In other moods, Veeck can hint at darker thoughts. “There have been days when I thought, ‘If lightning struck me today, I wouldn’t care.’ I don’t believe that any man is immune to that,” says Veeck.
“I remember a book by Ernest Seton Thompson, the great nature writer, called Waab, a Bear. It was about grizzlies. You never see their carcasses left to rot in the wild. I lived in the Southwest and it’s true. When their time comes to die, they go off to places where they know they won’t be found. They just disappear, start the exodus to some remote canyon. You never know what happened to them.
“I feel like Waab. The time has come to depart the premises.
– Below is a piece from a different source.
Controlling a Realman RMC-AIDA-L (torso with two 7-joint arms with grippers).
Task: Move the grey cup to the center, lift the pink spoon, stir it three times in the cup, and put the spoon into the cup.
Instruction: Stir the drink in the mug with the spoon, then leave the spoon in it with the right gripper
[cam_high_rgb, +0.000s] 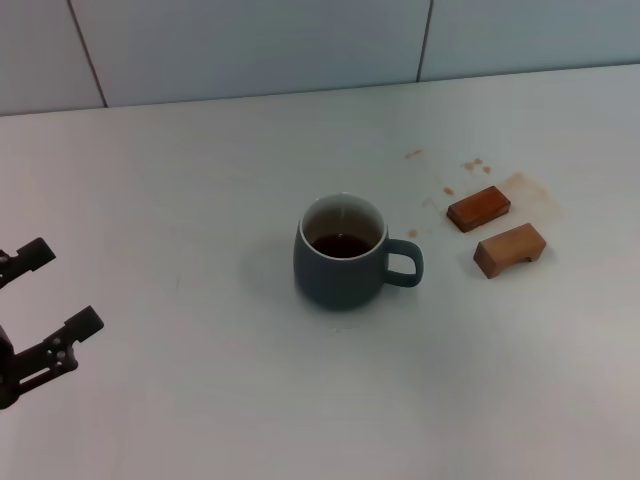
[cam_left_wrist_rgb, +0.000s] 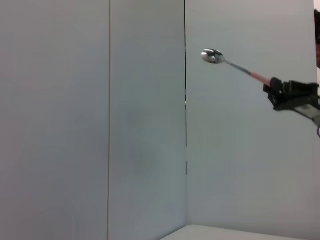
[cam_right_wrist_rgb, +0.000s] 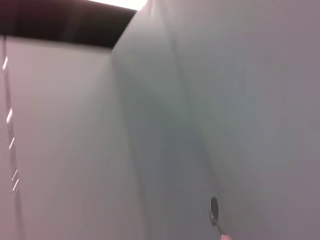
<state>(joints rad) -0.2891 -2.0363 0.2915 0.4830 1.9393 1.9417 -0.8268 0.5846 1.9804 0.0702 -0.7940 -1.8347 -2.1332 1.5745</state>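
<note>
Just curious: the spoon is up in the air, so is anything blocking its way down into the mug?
Nothing visible does. The grey cup stands alone with its mouth open; the wooden blocks lie off to its handle side. The right pincer holds the pink spoon aloft.

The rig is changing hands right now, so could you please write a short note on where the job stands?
Left gripper: open, empty, low at the robot's left over the table.
Right gripper: shut on the pink spoon, held up in the air in front of the wall, outside the head view.
Grey cup: mid-table, holding dark liquid, handle toward two wooden blocks.
Done: cup centred, spoon lifted.
Left: stir three times, put the spoon into the cup.
</note>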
“The career operators, the lifelong baseball men, are like dinosaurs. Our time is past. Calvin [Griffith] and I are the last. There won’t be any more.”
The Bard’s Room in Comiskey Park has dark wood paneling, soft lights and walls covered with a montage of black-and-white photographs of Chicago’s famous and infamous sons, like Mayor Richard Daley, Clarence Darrow, and Carl Sandburg. All this, including the steer horns on the wall, was rescued from the Sirloin Room of the Stockyards Inn when it was torn down. The Bard’s Room, with its mahogany furniture, looks like an intimate, unpretentious restaurant. For the last six years, Veeck has made this combination saloon and salon his office.12
To be sure, Veeck had a proper president’s office. But he hated it, just as he has always hated ties, coats, and the words “sir” and “mister.” Veeck gave his office a fair chance, just as he had his others during his terms with the Indians (1946-49), Browns (1951-53), and White Sox (1959-61). Then, as always, he had the office door torn off its hinges and all locks removed. “I find the idea repugnant that I would consider doing anything in running a baseball team for which I should feel ashamed enough to lock myself behind a door.”
Nevertheless, the Bard’s Room beckoned. Would any other sports executive have considered setting up shop in the team’s press room? Veeck loved the idea. His father, after all, had done time as a sportswriter. So he had a telephone installed at a corner table and that became his office. Now any fan who wanted to drop in off the Southside streets had a chance to tell the boss what he was doing wrong. Or they could just phone him. The number was listed.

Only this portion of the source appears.